**WHAT IS EXPECTED:**
A word-for-word restatement of the data is what is needed.

**SUPPLIED DATA:**
-----
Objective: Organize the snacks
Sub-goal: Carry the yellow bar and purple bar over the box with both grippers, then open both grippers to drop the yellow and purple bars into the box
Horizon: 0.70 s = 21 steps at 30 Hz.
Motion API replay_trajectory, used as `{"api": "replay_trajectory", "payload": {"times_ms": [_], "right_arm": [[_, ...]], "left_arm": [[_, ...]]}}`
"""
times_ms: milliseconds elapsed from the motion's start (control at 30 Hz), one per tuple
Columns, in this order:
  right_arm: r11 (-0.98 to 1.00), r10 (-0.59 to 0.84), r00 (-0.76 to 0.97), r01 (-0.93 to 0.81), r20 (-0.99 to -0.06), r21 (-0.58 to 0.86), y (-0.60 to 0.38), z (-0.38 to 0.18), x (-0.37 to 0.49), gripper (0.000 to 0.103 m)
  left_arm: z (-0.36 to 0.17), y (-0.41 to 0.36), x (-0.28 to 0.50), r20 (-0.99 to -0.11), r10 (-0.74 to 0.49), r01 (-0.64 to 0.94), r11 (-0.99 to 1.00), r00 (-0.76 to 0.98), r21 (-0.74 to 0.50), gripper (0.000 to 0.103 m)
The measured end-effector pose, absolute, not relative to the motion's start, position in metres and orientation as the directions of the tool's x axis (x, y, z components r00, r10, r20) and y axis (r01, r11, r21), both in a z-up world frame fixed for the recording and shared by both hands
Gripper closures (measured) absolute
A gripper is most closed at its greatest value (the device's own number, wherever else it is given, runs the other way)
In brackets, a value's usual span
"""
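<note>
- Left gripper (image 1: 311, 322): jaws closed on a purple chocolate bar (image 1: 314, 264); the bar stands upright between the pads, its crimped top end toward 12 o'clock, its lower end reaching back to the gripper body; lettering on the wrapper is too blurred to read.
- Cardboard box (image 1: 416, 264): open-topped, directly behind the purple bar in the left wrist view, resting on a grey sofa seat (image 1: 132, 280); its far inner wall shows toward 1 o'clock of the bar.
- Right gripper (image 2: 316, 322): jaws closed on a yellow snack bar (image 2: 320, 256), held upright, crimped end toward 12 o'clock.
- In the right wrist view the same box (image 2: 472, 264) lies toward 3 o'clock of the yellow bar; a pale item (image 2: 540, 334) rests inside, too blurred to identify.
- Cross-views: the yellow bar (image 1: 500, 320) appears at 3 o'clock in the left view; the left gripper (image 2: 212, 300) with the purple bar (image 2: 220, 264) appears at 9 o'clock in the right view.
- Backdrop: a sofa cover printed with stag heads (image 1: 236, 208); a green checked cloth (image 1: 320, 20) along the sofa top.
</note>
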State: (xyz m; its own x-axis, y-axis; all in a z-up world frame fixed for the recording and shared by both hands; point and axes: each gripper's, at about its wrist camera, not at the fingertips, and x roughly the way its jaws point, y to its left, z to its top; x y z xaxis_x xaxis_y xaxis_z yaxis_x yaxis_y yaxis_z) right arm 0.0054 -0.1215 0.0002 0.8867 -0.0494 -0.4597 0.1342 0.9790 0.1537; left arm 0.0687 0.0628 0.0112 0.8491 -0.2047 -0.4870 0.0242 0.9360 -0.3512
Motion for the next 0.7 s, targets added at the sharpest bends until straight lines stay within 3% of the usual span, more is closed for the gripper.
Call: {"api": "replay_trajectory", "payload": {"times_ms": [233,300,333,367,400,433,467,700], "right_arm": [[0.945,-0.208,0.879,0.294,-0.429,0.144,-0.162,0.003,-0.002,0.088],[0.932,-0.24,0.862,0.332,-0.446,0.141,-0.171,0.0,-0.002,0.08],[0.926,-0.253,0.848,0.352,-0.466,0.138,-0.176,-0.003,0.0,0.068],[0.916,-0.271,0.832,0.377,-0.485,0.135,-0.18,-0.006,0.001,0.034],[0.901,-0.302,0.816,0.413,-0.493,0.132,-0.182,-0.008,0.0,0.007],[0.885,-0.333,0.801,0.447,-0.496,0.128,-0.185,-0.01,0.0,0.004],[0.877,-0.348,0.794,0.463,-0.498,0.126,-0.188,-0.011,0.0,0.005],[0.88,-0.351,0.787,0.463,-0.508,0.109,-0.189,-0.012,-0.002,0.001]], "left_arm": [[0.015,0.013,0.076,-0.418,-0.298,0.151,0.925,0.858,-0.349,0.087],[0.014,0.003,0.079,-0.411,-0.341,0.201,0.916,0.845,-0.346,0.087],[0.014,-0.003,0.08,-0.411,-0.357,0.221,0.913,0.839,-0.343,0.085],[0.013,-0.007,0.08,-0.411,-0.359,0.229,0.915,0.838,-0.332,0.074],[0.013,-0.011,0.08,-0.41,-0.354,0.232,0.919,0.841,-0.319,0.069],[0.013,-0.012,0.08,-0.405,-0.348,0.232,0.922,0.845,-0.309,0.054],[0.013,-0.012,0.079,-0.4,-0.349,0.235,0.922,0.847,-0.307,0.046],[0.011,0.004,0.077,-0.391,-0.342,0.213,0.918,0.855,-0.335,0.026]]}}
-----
**EXPECTED OUTPUT:**
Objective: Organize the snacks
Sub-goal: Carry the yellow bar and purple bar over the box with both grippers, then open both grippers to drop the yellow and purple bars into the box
Horizon: 0.70 s = 21 steps at 30 Hz.
Motion API replay_trajectory, used as `{"api": "replay_trajectory", "payload": {"times_ms": [_], "right_arm": [[_, ...]], "left_arm": [[_, ...]]}}`
"""
times_ms: milliseconds elapsed from the motion's start (control at 30 Hz), one per tuple
Columns, in this order:
  right_arm: r11 (-0.98 to 1.00), r10 (-0.59 to 0.84), r00 (-0.76 to 0.97), r01 (-0.93 to 0.81), r20 (-0.99 to -0.06), r21 (-0.58 to 0.86), y (-0.60 to 0.38), z (-0.38 to 0.18), x (-0.37 to 0.49), gripper (0.000 to 0.103 m)
  left_arm: z (-0.36 to 0.17), y (-0.41 to 0.36), x (-0.28 to 0.50), r20 (-0.99 to -0.11), r10 (-0.74 to 0.49), r01 (-0.64 to 0.94), r11 (-0.99 to 1.00), r00 (-0.76 to 0.98), r21 (-0.74 to 0.50), gripper (0.000 to 0.103 m)
The measured end-effector pose, absolute, not relative to the motion's start, position in metres and orientation as the directions of the tool's x axis (x, y, z components r00, r10, r20) and y axis (r01, r11, r21), both in a z-up world frame fixed for the recording and shared by both hands
Gripper closures (measured) absolute
A gripper is most closed at its greatest value (the device's own number, wherever else it is given, runs the other way)
In brackets, a value's usual span
"""
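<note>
- Left gripper (image 1: 311, 322): jaws closed on a purple chocolate bar (image 1: 314, 264); the bar stands upright between the pads, its crimped top end toward 12 o'clock, its lower end reaching back to the gripper body; lettering on the wrapper is too blurred to read.
- Cardboard box (image 1: 416, 264): open-topped, directly behind the purple bar in the left wrist view, resting on a grey sofa seat (image 1: 132, 280); its far inner wall shows toward 1 o'clock of the bar.
- Right gripper (image 2: 316, 322): jaws closed on a yellow snack bar (image 2: 320, 256), held upright, crimped end toward 12 o'clock.
- In the right wrist view the same box (image 2: 472, 264) lies toward 3 o'clock of the yellow bar; a pale item (image 2: 540, 334) rests inside, too blurred to identify.
- Cross-views: the yellow bar (image 1: 500, 320) appears at 3 o'clock in the left view; the left gripper (image 2: 212, 300) with the purple bar (image 2: 220, 264) appears at 9 o'clock in the right view.
- Backdrop: a sofa cover printed with stag heads (image 1: 236, 208); a green checked cloth (image 1: 320, 20) along the sofa top.
</note>
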State: (xyz m; its own x-axis, y-axis; all in a z-up world frame fixed for the recording and shared by both hands; point and axes: each gripper's, at about its wrist camera, not at the fingertips, and x roughly the way its jaws point, y to its left, z to its top; x y z xaxis_x xaxis_y xaxis_z yaxis_x yaxis_y yaxis_z) right arm 0.0054 -0.1215 0.0002 0.8867 -0.0494 -0.4597 0.1342 0.9790 0.1537; left arm 0.0687 0.0628 0.0112 0.8491 -0.2047 -0.4870 0.0242 0.9360 -0.3512
Motion for the next 0.7 s, targets added at the sharpest bends until straight lines stay within 3% of the usual span, more is closed for the gripper.
Call: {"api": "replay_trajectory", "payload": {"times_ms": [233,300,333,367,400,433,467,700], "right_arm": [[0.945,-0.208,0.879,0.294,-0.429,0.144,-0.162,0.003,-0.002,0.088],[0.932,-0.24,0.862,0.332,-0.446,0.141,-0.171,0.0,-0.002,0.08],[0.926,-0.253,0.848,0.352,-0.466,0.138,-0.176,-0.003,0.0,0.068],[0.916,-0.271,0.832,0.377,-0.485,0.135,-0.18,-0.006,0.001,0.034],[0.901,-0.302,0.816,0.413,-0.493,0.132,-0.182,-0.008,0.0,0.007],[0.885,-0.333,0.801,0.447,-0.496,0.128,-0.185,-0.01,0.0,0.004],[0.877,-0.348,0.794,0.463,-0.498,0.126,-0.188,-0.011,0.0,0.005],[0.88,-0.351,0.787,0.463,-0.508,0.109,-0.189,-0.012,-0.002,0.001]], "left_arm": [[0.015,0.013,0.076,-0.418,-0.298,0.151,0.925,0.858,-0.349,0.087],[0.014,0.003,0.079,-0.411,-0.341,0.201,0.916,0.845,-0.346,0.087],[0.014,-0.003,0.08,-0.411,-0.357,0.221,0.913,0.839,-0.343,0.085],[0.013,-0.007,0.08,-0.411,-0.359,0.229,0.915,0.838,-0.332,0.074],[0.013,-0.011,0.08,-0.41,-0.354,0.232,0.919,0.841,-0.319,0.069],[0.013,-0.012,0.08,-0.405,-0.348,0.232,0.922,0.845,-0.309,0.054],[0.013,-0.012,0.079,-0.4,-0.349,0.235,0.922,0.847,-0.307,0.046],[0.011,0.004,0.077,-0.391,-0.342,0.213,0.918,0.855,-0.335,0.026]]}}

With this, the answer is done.